Kim Box, appointed to the Board of Directors at Cibius, frames the full picture: "Pursuing a board position requires focused intention. There are ways to position yourself to be top of mind when a board seat becomes a possibility. First, network to build relationships in the board ecosystem. Most board seats are attained via a trusted relationship, making it important to cultivate meaningful connections with search firms, CEOs, and seated directors. Second, stay relevant in your area of executive and board expertise by pursuing programs and educational opportunities. Third, understand your board value proposition—specifically where you can add value, what committees you are prepared to serve on, and what background you have that can add to your service. Acquiring your first or next board position is all about relationships, understanding your value, and staying relevant on evolving board governance. It takes time and patience to cultivate connections so that you are top of mind when the opportunities become available."

Stay Current on the Issues Boards Care About

Boards face pressure on AI, cybersecurity, CEO succession, and risk oversight. They want directors who are students of these issues. Members who filled seats leaned into this reality.

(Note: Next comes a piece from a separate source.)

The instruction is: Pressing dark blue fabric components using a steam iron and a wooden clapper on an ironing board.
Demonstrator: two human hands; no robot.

Commit to structured learning. Susan Holliday describes her approach between board roles: "I took an intensive AI course earlier in 2025 when I was in between boards. It's important for anyone still in a full-time executive role to make sure they have time to join a board – the time commitment is always at least 50 percent more than they tell you. The irony is that some boards are being risk-averse by not wanting to change up the composition, but in reality having new experiences and perspectives would be helpful in navigating the current complex environment."

Demonstrate governance fluency. Chaudhary recommends that candidates articulate their understanding across key areas: "Share your understanding of governance issues in areas such as cybersecurity, artificial intelligence, capital allocation, and management succession planning. Show your readiness and preparedness for immediate contribution. Boards look for candidates who can add value quickly."

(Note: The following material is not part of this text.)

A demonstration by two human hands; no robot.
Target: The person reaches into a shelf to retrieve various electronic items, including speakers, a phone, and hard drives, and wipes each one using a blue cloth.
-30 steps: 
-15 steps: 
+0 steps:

Peterson adds that the strongest candidates connect technology to broader board concerns: "The strongest boards recognize that enduring performance depends on culture, talent, and execution discipline – making an understanding of how teams adopt, govern, and scale change just as critical as the technology itself."

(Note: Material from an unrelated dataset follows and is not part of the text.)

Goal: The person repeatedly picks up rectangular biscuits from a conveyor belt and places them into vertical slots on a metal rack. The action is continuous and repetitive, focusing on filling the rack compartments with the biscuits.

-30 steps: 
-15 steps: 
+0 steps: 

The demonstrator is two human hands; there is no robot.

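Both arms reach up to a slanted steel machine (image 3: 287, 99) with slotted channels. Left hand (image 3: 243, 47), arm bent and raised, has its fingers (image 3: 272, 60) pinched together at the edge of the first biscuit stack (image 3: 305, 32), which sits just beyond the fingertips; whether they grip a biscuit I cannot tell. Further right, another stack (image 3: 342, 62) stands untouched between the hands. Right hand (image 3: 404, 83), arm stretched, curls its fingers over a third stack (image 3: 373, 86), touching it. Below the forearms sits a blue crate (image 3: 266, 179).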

Prepare to demonstrate your attributes, not just your skills. Hay explains that interviews assess more than credentials: "When you're in the interview phase, the nominating and governance committee has vetted many of your skills and has most likely determined that you can fill some of the skill-based opportunities for which they may be recruiting. Attributes are harder to determine, as these are about how you will act in a boardroom setting – communication style, listening, courage, ability to disagree thoughtfully, strategic mindset, future-oriented, calm under pressure, and many more. Story-telling is a powerful tool to bring to life how you may operate in certain circumstances. Think about specific examples of how you've demonstrated these attributes, then rehearse your story out loud in order to bring to life how you worked through the situation, always keeping in mind that the ultimate goal of the story is to demonstrate the type of board member you will be for that particular company."

The Path Forward

Members who secured seats in 2025 did not rely on luck or timing. They brought discipline and patience to a methodical, strategic approach: clarifying their value, targeting the right opportunities, and building relationships with intention over time.

Board recruitment is an imperfect, opaque process. BoardProspects exists to equip candidates with the tools and resources to have greater agency within it.